For one and the same is Lord of all; lit., ‘the same is Lord of all.’ Other constructions have been defended, but the main thought remains unaltered. It seems best to refer this, not to the Father, but to Christ (the exclusive subject since Romans 10:4), especially as He is termed ‘Lord of all’ (Acts 10:36), and Romans 10:9 has emphasized the confession of Him ‘as Lord.’ The oneness of the Lord is a proof that there is no distinction.

And is rich; shows Himself rich in giving.

Unto all. Toward all the riches of His grace may be directed; this proves that there is no distinction; but only those are really the recipients of it, that call upon him, thus proving their faith by their invocation of Him, which is a confession of Him. ‘The true confession of faith is in effect that cry of adoration: Jesus Lord! And that cry can be uttered equally by every human heart, Jew or Gentile, without its having need of any law. Behold how the universalism founded on faith excludes henceforth the dominion of law’ (Godet).

Verses 12-18

Romans 10:12-18. We mark these verses as a separate paragraph. In the previous verses the method of faith is shown to have been God’s way of salvation in all ages; here it is declared to be His way for all people. It is gratuitous, hence universal. This way is open to all (Romans 10:12-13) and is to b e preached to all (Romans 10:14-18). This serves to emphasize the responsibility of the Jews for their own exclusion.

Verse 13

Romans 10:13. For every one who. We thus indicate the full form of the Greek (differing from that of Romans 10:11). The citation is from Joel 2:32 ; comp. Acts 2:21, where the LXX. is even more closely followed. ‘For’ is inserted, since the citation is introduced here as a proof of Romans 10:12.

Shall call upon the name of the Lord, etc. The prophecy refers to ‘Jehovah,’ but in His final revelation of Himself (comp. Acts 2:17: ‘in the last days’). If Christ is meant in Romans 10:12, then this prophecy is applied ‘justly to Christ, who has appeared in the name of God, and continually rules as His Representative and Revealer, and Mediator, whose name was now the very specific object of the Christian calling on the Lord’ (Meyer).
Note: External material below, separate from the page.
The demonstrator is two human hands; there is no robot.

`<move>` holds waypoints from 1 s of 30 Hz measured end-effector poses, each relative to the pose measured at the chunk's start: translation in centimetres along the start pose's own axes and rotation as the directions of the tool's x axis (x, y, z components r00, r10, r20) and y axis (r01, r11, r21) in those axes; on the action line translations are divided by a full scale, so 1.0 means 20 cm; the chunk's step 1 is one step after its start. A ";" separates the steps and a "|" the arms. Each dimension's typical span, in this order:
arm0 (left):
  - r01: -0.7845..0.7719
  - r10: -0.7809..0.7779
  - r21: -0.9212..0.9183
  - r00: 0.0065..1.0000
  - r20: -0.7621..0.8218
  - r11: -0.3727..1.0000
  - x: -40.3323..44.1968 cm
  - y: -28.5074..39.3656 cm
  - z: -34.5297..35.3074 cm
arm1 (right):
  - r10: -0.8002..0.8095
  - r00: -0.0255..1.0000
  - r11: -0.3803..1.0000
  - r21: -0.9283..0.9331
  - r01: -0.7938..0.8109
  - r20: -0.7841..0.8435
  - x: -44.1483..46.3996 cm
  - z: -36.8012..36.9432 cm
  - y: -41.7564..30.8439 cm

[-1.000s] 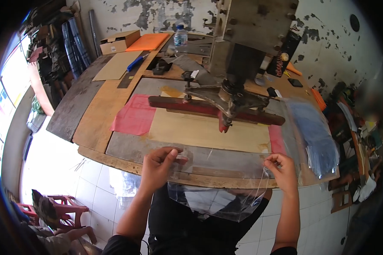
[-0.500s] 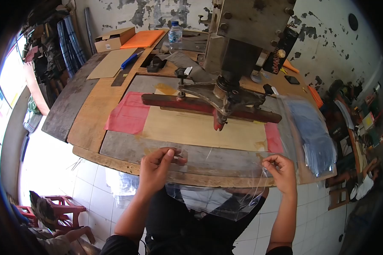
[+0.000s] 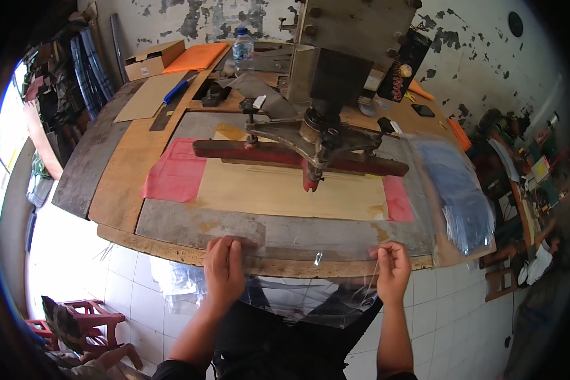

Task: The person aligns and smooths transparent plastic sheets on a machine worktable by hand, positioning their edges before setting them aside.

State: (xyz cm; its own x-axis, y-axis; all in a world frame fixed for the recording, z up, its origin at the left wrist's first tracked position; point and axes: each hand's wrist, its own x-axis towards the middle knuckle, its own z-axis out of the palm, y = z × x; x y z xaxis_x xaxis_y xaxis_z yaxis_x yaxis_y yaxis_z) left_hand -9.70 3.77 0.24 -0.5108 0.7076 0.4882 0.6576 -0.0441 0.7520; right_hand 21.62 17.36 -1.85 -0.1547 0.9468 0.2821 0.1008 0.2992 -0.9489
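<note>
Two grips, left hand (image 3: 223, 272) and right hand (image 3: 392, 271): clear sheet (image 3: 307, 288) pinched by fingertips
Sheet: seemingly being spread; even tension called for

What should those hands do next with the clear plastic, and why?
Probably ease the clear plastic forward onto the yellowish sheet: the left hand and right hand pinch it near the front edge of the table, part of it hangs below that edge, and the yellowish sheet lies ahead, beneath the bar.
</note>
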 end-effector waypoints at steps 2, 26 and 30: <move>-0.062 0.065 0.058 0.997 -0.046 0.996 -0.07 -0.02 0.02 | -0.044 0.998 0.998 -0.053 0.041 -0.048 -0.07 0.00 0.04; -0.192 0.227 0.156 0.941 -0.251 0.969 -0.13 -0.13 0.00 | -0.395 0.914 0.890 -0.209 0.406 0.095 -0.10 -0.08 0.02; 0.181 -0.179 -0.042 0.983 0.034 0.983 0.14 0.11 -0.08 | -0.087 0.995 0.963 -0.251 0.095 0.042 0.16 -0.04 -0.29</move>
State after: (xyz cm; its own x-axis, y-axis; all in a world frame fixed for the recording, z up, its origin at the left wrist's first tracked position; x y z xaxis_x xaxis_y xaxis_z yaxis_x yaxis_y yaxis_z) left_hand -10.59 4.59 3.93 -0.6012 0.7277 0.3302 0.5308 0.0548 0.8457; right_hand 21.37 18.68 4.66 -0.2038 0.9113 0.3578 0.3294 0.4080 -0.8515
When, however, this author speaks of this ‘calling’ as not being ‘the worshipping absolutely,’ but rather ‘worship according to that relativity in the consciousness of the worshipper, which is conditioned by the relation of Christ to the Father,’ he is unsupported by the records of Christian experience. The heart of the believer, calling upon Jesus as Lord, makes a loyal surrender to Him, and in its joyous devotion to the Master, is not apt to make this distinction between absolute and relative worship, a distinction which is not in accordance with Biblical monotheism, and is verbal rather than real.

Verse 14

Romans 10:14. How they shall call, etc. In the case of the four verbs: ‘shall call,’ ‘shall believe,’ ‘shall hear,’ ‘shall preach,’ the subjunctive (deliberative) form is better supported. ‘They’ throughout is indefinite. ‘Can’ might be substituted for ‘shall,’ but is perhaps too strong. The Apostle argues from the cited prophecy (Romans 10:13) the necessity of preachers sent forth in accordance with another prophecy (Romans 10:15), in order by thus enforcing the universality of the gospel to show more plainly the responsibility of the Jews.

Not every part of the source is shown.